Nolle’s work complex Living Room addresses the ever increasing discrepancy between rich and poor and examines far-reaching socio-political changes and the dynamics of exclusion and gentrification using the example of housing. The project began in San Francisco in 2017 and has been working on its continuation in Berlin since 2019. The typological study shows temporary dwellings of homeless people in the living rooms of wealthy people. In developing the project, Nolle works with homeless people to understand how their improvised shelter is constructed. To reconstruct the buildings, she uses materials that she finds or swaps on the street and then arranges them in a performative act in a wealthy environment.

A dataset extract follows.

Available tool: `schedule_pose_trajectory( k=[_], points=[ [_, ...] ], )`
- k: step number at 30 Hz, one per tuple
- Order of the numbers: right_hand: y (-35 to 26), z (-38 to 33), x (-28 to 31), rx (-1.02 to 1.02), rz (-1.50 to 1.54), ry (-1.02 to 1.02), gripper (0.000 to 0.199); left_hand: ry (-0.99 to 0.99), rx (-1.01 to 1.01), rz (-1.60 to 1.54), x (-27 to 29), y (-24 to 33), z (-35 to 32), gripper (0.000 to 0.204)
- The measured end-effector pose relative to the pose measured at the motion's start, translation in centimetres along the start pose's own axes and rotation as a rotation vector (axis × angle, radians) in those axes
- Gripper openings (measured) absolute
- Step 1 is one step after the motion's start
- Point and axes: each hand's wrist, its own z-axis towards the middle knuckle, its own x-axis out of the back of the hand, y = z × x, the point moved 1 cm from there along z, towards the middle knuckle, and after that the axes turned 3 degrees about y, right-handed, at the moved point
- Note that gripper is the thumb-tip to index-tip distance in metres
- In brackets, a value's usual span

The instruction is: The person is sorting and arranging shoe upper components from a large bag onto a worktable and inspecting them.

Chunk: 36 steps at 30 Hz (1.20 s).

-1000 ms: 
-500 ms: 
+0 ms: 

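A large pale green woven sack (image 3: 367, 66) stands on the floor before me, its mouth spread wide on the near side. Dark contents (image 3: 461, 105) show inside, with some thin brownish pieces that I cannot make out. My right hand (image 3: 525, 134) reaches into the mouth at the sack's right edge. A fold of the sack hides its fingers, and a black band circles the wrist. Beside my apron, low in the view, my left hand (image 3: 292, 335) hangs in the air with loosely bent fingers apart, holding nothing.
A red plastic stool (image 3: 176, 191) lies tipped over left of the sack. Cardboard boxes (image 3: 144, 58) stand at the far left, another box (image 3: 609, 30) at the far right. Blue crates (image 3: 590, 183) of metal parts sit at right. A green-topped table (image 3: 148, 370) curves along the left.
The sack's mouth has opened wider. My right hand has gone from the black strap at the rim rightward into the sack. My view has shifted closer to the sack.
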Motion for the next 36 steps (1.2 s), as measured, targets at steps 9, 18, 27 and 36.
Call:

Detached from their original surroundings, the dwellings resemble sculptural structures and reveal the creative power of their owners. The staged photograph serves her as a method of investigation that is able to bring together economic conditions that could not be more different in one image. The series thus provides insights into social spheres that, despite their contrasts, often remain equally hidden. Living Room is related to Nolle’s general artistic interest in expressing the social construction of a “home” and the complexity of unhoused living and exploring the associated class relations and spatial politics.
Jana Sophia Nolle, b. 1986, in Germany. Lives and works in Berlin, GER. Affiliate artist with Catharine Clark Gallery, San Francisco, CA, USA.
Nolle’s artistic practice is multidisciplinary and operates at the interface of research, observation and documentation as well as photography and installation. Her works are created in cooperation with various communities and are temporarily expanded to include other media and methods such as video and social practice. They take place both thematically and formally in public and private spaces. They open up “other” places such as sidewalks and living rooms as a stage, whereby the definition and scope of the public and private spheres are brought into a field of tension. Nolle pursues a conceptual approach that reconnects realities that are drifting apart and questions their relationship to one another. She creates strong counter-images that emphasize power relations and hierarchies through their contrasting arrangement and at the same time irritate. She sees herself as a “border crosser” who moves in contradictory worlds in order to give abstract social transformation processes a perceptible presence and address social grievances.
Nolle received her MSc from SOAS University London, UK, and a degree in Photography from Ostkreuzschule für Fotografie, Berlin, Germany.
Getxophoto is an image festival created and managed by Begihandi, that has been taking place in Getxo—Basque Country, Euskadi—since 2007. This festival is part of a cultural ecosystem with the aim of being more participatory, hybrid, committed and sustainable. This thematic Festival is conceived as a platform that addresses contemporary challenges through different proposals, from visual storytellers around the world, in an attempt to create spaces for reflection and establish a collective conversation. Getxophoto is characterized by the radical defense of public space (both physical and online). For this reason, most of its programme is composed of outdoor installations, highlighting, on the one hand, the link between the image and the environment and, on the other, generating a more horizontal and participatory relationship with the public.
This year, the festival will take the theme of Play seriously as the multiplicity of its forms, approaches and potentialities will be explored. From the field of image and photography—and beyond—we’ll all be immersed in the idea of Play that is also presented as an initiation or activation.
María Ptqk is the curator of GETXOPHOTO 2024.